The heat PDE is \(u_{t}=u_{xx}\). At steady state, \(u_{t}=0\) leading to \(u_{xx}=0\). So at steady state, the solution depends on \(x\) only. This has the solution \begin{equation} u\left ( x\right ) =Ax+B \tag{1} \end{equation} Since there is constant flux at \(x=0\), then this means \(K\left . \frac{du}{dx}\right \vert _{x=0}=-\Phi _{0}\). The reason for the minus sign, is that flux is always pointing to the outside of the surface. Hence on the left surface, it will be in the negative \(x\) direction and on the right side, it will be on the positive \(x\) direction.

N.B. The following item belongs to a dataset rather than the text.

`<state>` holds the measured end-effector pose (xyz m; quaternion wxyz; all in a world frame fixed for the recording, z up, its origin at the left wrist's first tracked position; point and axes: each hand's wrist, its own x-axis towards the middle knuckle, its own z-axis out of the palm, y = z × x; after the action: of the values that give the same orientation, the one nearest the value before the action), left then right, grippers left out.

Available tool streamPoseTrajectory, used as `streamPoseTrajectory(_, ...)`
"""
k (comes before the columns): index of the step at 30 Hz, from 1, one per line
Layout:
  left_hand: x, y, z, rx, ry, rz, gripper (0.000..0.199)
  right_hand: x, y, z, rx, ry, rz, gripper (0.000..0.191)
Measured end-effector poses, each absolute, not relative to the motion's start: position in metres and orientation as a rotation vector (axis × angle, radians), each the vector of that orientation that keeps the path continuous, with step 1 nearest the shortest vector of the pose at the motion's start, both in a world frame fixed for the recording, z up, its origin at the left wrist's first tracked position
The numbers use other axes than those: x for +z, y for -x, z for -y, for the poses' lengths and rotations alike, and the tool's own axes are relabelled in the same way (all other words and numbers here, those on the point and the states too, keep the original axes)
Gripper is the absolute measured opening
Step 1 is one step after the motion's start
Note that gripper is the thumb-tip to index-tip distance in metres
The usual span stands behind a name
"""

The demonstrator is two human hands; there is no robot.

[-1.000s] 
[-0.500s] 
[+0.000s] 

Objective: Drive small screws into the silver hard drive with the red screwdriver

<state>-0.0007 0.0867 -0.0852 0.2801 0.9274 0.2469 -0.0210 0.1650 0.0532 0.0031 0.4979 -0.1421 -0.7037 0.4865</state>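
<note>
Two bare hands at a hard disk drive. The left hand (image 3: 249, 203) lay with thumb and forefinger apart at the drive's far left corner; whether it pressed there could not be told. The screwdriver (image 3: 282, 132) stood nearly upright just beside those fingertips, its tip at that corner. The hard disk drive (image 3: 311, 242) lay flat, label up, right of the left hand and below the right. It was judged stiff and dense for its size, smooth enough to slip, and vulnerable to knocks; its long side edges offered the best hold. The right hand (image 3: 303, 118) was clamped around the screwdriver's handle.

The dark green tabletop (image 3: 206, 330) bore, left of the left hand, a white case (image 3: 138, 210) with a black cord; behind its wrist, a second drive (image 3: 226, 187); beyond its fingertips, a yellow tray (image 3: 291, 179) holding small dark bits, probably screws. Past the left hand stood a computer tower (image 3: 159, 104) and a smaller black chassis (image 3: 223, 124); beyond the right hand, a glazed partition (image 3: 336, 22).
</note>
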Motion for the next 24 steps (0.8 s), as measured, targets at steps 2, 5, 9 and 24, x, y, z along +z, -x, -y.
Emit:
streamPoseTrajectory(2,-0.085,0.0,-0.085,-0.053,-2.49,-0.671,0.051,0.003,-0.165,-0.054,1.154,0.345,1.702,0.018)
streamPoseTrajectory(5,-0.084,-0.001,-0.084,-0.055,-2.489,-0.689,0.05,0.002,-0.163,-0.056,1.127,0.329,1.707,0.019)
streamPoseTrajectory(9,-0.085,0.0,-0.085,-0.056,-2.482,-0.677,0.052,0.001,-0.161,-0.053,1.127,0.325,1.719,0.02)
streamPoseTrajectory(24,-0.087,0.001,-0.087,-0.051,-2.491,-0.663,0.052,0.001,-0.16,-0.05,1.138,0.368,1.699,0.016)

Using this, the boundary conditions can be written as\begin{align*} \left . \frac{du}{dx}\right \vert _{x=0} & =-K\Phi _{0}\\ u\left ( c\right ) & =0 \end{align*}
Applying the left boundary condition gives \[ A=-K\Phi _{0}\] Hence the solution becomes \(u\left ( x\right ) =-K\Phi _{0}x+B\).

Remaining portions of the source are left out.